▶ _ACTIVITY_
Each line of the records that holds the word "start" should be copied out.

▶ _INPUT_
╔══

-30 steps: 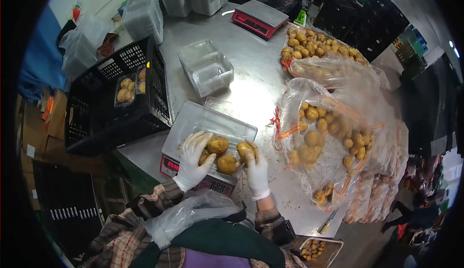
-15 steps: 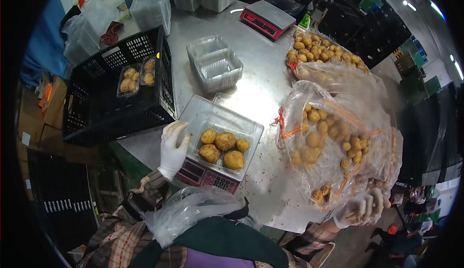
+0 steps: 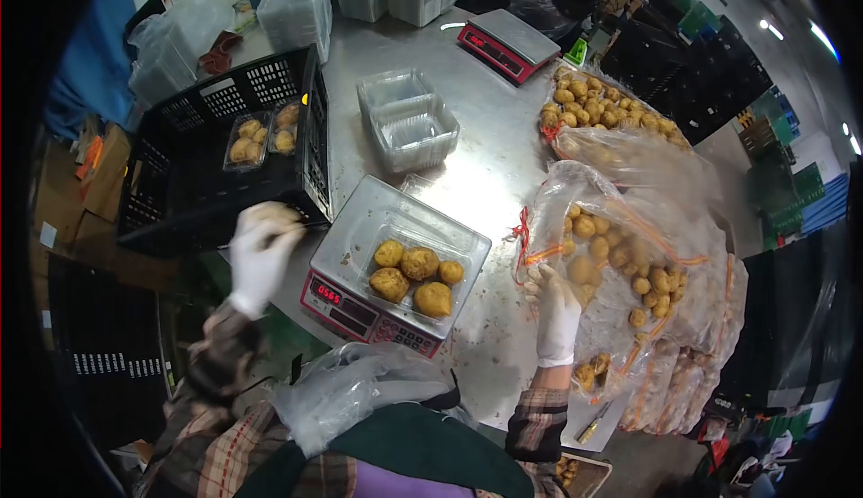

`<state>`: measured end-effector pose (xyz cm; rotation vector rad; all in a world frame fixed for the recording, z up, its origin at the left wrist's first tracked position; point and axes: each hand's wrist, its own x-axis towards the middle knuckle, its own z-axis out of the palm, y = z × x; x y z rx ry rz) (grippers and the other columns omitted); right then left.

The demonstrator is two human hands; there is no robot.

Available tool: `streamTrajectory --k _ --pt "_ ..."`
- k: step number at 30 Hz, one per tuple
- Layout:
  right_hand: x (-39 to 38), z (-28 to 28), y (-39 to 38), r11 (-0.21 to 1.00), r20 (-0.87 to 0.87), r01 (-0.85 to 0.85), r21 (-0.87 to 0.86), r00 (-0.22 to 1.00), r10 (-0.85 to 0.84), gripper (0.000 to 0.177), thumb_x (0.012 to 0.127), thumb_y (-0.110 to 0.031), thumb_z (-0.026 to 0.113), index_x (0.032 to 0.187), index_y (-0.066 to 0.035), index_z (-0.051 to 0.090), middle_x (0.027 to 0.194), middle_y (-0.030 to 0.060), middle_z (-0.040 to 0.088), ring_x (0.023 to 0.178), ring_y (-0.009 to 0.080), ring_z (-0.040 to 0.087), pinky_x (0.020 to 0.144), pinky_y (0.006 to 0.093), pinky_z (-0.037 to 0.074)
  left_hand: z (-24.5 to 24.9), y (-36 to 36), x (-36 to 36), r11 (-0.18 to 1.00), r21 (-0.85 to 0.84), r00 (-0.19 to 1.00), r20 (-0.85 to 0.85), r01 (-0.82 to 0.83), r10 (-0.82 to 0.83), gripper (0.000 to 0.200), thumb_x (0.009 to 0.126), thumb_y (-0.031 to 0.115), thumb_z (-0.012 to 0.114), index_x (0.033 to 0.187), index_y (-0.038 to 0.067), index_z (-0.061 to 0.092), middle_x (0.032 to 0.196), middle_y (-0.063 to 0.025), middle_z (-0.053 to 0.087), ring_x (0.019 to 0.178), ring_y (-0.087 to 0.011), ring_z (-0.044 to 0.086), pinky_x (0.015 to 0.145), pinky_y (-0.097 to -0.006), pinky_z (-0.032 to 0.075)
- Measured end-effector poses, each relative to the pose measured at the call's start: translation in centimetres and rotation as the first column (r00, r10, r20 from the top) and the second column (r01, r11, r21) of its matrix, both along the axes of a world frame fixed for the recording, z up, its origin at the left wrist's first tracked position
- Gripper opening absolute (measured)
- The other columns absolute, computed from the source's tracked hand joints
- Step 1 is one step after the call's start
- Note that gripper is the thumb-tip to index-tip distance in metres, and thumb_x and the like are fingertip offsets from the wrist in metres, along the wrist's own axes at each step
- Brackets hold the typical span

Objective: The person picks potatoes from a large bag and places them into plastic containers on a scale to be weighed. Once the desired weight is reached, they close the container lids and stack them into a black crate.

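The left hand (image 3: 261, 260) is hanging, blurred, just left of the scale (image 3: 352, 219), its fingers curling loosely with nothing showing between them. The right hand (image 3: 557, 314) is reaching to the edge of the nearer potato bag (image 3: 643, 224); whether it is pinching the plastic cannot be told.

Between the two hands, a clear tray (image 3: 415, 231) is sitting on the scale, carrying five potatoes (image 3: 419, 262); neither hand is touching it. The display (image 3: 328, 292), nearer the left hand, is showing 0565. The step in hand appears to be weighing; a next move on the tray would be calling for a level hold at its rim.

Beyond the left hand, a black crate (image 3: 180, 179) is holding two packs of potatoes (image 3: 245, 143). Ahead of both hands, a stack of empty trays (image 3: 409, 129) is standing, with a second scale (image 3: 512, 35) farther off.

Against the earlier frame, the left hand is hanging farther from the tray, leaving the display uncovered, and the right hand is working nearer the scale. The five potatoes are keeping their arrangement.
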<state>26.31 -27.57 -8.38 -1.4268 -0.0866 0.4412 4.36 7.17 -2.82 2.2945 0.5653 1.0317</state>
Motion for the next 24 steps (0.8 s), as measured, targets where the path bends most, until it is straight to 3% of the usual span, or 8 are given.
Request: streamTrajectory --k 3,5,6,7,8,10,12,24 --pt "1.3 -2.0 2.4 1.000 -0.003 -0.001 -0.019 1.000 0.001 0.035 0.097 -0.019 0.053 0.122 0.005 0.058 0.110 0.0136 0.067 0.085 0.0150 0.064 0.072 0.0265 0.051 -5.7 5.6 -14.4 0.985 0.120 0.864 -0.475 -0.123 0.166 0.004 0.077 0.006 0.066 0.078 0.002 0.065 0.091 -0.0146 0.064 0.088 -0.0337 0.060 0.078 -0.0387 0.048" --pt "2.2 -4.7 4.8 0.963 0.122 -0.103 -0.250 0.983 0.136 0.029 0.093 -0.017 0.059 0.114 0.001 0.064 0.106 0.0123 0.068 0.083 0.0150 0.065 0.071 0.0269 0.051 -7.9 5.9 -23.2 0.967 0.227 0.221 -0.943 -0.111 0.247 0.038 0.081 0.023 0.065 0.114 0.005 0.062 0.121 -0.0181 0.057 0.106 -0.0343 0.057 0.084 -0.0385 0.049" --pt "2.1 -5.5 5.9 0.922 0.173 -0.131 -0.363 0.963 0.205 0.026 0.091 -0.016 0.062 0.111 -0.001 0.067 0.105 0.0117 0.068 0.082 0.0149 0.065 0.070 0.0272 0.051 -13.3 7.3 -28.8 0.849 0.498 -0.326 -0.843 -0.174 0.428 0.062 0.081 0.024 0.066 0.136 0.002 0.046 0.144 -0.0224 0.039 0.122 -0.0327 0.050 0.088 -0.0401 0.048" --pt "1.5 -5.4 6.9 0.894 0.243 -0.151 -0.422 0.931 0.272 0.024 0.088 -0.016 0.065 0.107 -0.003 0.069 0.102 0.0112 0.068 0.081 0.0163 0.065 0.070 0.0282 0.051 -9.7 6.4 -26.6 0.903 0.376 -0.471 -0.848 -0.208 0.244 0.080 0.080 0.027 0.068 0.146 0.001 0.031 0.155 -0.0236 0.016 0.132 -0.0329 0.039 0.090 -0.0419 0.047" --pt "0.6 -5.3 7.8 0.860 0.304 -0.163 -0.484 0.890 0.340 0.021 0.085 -0.016 0.067 0.102 -0.005 0.070 0.098 0.0107 0.068 0.079 0.0177 0.065 0.069 0.0293 0.051 -15.7 9.1 -33.0 0.820 0.572 -0.299 -0.786 -0.022 0.541 0.065 0.077 0.033 0.072 0.129 0.000 0.054 0.141 -0.0259 0.042 0.119 -0.0331 0.054 0.084 -0.0412 0.050" --pt "-1.0 -5.2 8.7 0.785 0.412 -0.099 -0.612 0.807 0.423 0.019 0.080 -0.017 0.072 0.096 -0.008 0.072 0.092 0.0105 0.066 0.077 0.0213 0.065 0.068 0.0319 0.051 -7.5 6.0 -24.8 0.844 0.369 -0.141 -0.929 -0.390 0.342 0.037 0.077 0.035 0.071 0.095 0.002 0.070 0.102 -0.0228 0.067 0.090 -0.0334 0.067 0.074 -0.0425 0.052" --pt "-2.2 -5.1 9.1 0.716 0.530 0.069 -0.695 0.721 0.446 0.019 0.076 -0.019 0.074 0.092 -0.010 0.072 0.087 0.0110 0.064 0.075 0.0257 0.064 0.068 0.0349 0.051 -9.2 6.0 -24.7 0.838 0.403 0.182 -0.853 -0.368 0.490 0.033 0.077 0.036 0.070 0.069 0.004 0.069 0.066 -0.0179 0.065 0.066 -0.0363 0.065 0.066 -0.0455 0.051" --pt "-0.3 -7.5 7.8 0.939 0.287 -0.040 -0.340 0.947 0.144 0.021 0.089 -0.018 0.067 0.092 0.003 0.066 0.094 0.0068 0.067 0.082 0.0095 0.059 0.070 0.0260 0.049 -7.0 -0.6 -8.4 0.936 -0.351 0.929 -0.358 -0.039 -0.096 0.013 0.087 0.011 0.060 0.092 0.000 0.066 0.082 -0.0138 0.067 0.076 -0.0263 0.066 0.069 -0.0335 0.050"
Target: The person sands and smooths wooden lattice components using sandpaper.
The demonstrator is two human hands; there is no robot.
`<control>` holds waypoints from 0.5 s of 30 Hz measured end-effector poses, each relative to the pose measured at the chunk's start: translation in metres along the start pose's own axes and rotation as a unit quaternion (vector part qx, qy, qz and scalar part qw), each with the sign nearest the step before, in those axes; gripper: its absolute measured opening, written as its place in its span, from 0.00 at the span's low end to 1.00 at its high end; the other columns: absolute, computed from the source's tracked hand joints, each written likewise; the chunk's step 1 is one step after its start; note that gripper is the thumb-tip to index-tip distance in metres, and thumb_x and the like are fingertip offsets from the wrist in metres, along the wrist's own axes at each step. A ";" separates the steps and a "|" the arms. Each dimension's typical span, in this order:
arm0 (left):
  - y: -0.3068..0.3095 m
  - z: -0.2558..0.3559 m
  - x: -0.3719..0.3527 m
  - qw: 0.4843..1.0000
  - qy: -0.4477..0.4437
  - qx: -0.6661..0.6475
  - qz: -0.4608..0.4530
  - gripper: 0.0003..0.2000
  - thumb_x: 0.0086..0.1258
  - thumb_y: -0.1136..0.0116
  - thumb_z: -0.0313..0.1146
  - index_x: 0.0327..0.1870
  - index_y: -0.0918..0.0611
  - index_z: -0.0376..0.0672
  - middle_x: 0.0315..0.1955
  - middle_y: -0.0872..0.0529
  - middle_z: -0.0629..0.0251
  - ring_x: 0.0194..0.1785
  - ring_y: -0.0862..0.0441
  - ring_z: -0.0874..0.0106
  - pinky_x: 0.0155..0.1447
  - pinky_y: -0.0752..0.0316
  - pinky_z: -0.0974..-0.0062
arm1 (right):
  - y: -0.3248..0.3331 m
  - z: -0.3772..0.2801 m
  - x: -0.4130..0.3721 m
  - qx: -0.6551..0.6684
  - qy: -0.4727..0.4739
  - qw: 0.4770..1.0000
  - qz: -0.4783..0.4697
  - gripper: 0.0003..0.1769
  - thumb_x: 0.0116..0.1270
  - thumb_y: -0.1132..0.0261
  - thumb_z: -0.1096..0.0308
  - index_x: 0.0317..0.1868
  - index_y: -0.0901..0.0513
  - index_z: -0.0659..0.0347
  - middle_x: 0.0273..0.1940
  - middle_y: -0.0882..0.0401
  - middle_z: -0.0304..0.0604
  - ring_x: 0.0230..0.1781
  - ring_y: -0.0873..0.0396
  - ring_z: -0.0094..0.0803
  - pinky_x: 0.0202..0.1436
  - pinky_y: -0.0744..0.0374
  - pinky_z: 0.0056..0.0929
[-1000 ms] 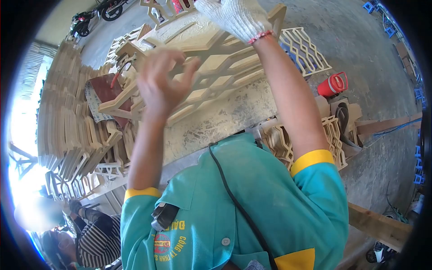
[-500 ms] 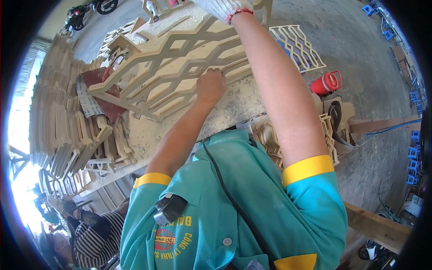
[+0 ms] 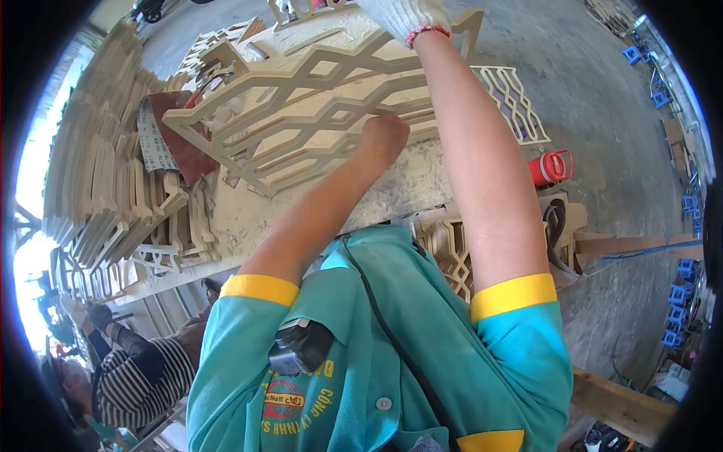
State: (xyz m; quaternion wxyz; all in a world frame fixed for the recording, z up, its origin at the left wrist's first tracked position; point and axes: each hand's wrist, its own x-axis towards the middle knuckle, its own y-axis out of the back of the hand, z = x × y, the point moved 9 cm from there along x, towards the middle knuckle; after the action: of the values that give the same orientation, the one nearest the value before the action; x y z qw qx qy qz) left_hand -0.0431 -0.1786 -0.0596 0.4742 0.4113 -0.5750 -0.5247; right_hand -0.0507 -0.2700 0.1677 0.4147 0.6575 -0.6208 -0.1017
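A pale wooden lattice frame (image 3: 301, 87) with zigzag bars and diamond openings lies tilted across the dusty worktable (image 3: 407, 177). My left hand (image 3: 385, 139) is bare and rests at the frame's near side, fingers curled at its lower bars; what the fingertips hold, if anything, is hidden. My right hand (image 3: 407, 16) wears a white knitted glove with a red cuff edge. It is at the frame's far edge near the top of the view, with its fingers cut off by the picture's edge.
Stacked wooden pieces (image 3: 98, 151) and a dark red abrasive sheet (image 3: 181, 139) are at the left. Another lattice (image 3: 516, 102) and a red jug (image 3: 551, 168) are at the right. A person in a striped top (image 3: 143, 384) is at the lower left.
My left hand has moved right along the frame's lower bars. The view has shifted slightly, and the frame and my right hand appear further right.
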 end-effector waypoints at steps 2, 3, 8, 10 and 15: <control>-0.003 -0.001 0.002 1.000 0.008 0.020 0.016 0.08 0.61 0.43 0.29 0.29 0.11 0.43 0.30 0.11 0.59 0.36 0.11 0.63 0.35 0.16 0.65 | 0.002 -0.003 -0.003 -0.005 -0.013 1.000 0.000 0.21 0.58 0.37 0.52 0.46 0.21 0.58 0.44 0.16 0.62 0.47 0.18 0.58 0.49 0.21 0.49; -0.005 -0.001 0.003 0.999 0.013 0.030 0.024 0.08 0.61 0.43 0.30 0.29 0.10 0.45 0.29 0.11 0.62 0.36 0.11 0.65 0.34 0.17 0.66 | 0.003 -0.004 -0.003 -0.006 -0.009 1.000 0.003 0.21 0.58 0.37 0.52 0.46 0.21 0.58 0.44 0.16 0.63 0.47 0.18 0.58 0.49 0.21 0.48; -0.010 -0.004 0.005 0.999 0.014 0.049 0.008 0.07 0.60 0.42 0.30 0.29 0.11 0.46 0.28 0.11 0.62 0.36 0.11 0.66 0.34 0.17 0.67 | -0.001 -0.002 0.001 -0.020 0.006 1.000 0.008 0.23 0.57 0.36 0.52 0.46 0.20 0.59 0.44 0.16 0.63 0.47 0.17 0.57 0.50 0.21 0.47; -0.008 -0.008 0.002 0.999 0.017 0.042 0.011 0.07 0.59 0.42 0.30 0.29 0.11 0.46 0.28 0.11 0.61 0.36 0.11 0.65 0.35 0.17 0.66 | -0.003 -0.003 0.004 -0.021 0.014 1.000 0.004 0.23 0.57 0.36 0.52 0.46 0.20 0.60 0.44 0.16 0.63 0.47 0.17 0.57 0.50 0.21 0.46; -0.003 -0.027 -0.017 0.995 0.084 -0.048 0.019 0.06 0.57 0.41 0.31 0.28 0.12 0.43 0.27 0.12 0.57 0.35 0.11 0.60 0.37 0.17 0.62 | 0.004 -0.006 -0.003 -0.014 0.014 1.000 0.019 0.22 0.57 0.36 0.52 0.46 0.20 0.60 0.43 0.16 0.63 0.47 0.18 0.58 0.49 0.21 0.46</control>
State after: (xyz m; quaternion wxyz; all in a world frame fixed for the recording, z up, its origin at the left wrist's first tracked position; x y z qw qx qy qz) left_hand -0.0134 -0.1677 -0.0642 0.5498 0.4194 -0.5154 -0.5061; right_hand -0.0498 -0.2646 0.1731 0.4344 0.6410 -0.6258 -0.0934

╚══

▶ _EXERCISE RESPONSE_
- Measured end-effector poses, each relative to the pose measured at the call's start: translation in centimetres and rotation as the first column (r00, r10, r20 from the top) and the second column (r01, r11, r21) of its matrix, both along the axes of a world frame fixed for the recording, z up, its origin at the left wrist's first tracked position
- Step 1 is one step after the call's start
`<control>` holds waypoints from 0.5 s of 30 Hz measured end-effector poses, each relative to the pose measured at the chunk's start: translation in metres along the start pose's own axes and rotation as a unit quaternion (vector part qx, qy, qz and scalar part qw), each with the sign nearest the step before, in those axes; gripper: its absolute measured opening, written as its place in its span, from 0.00 at the span's low end to 1.00 at its high end; the other columns: absolute, computed from the source's tracked hand joints, each written likewise; the chunk's step 1 is one step after its start; note that gripper is the thumb-tip to index-tip distance in metres, and thumb_x and the like are fingertip offsets from the wrist in metres, along the wrist's own axes at each step. A ";" separates the steps and a "|" the arms. Each dimension's typical span, in this order:

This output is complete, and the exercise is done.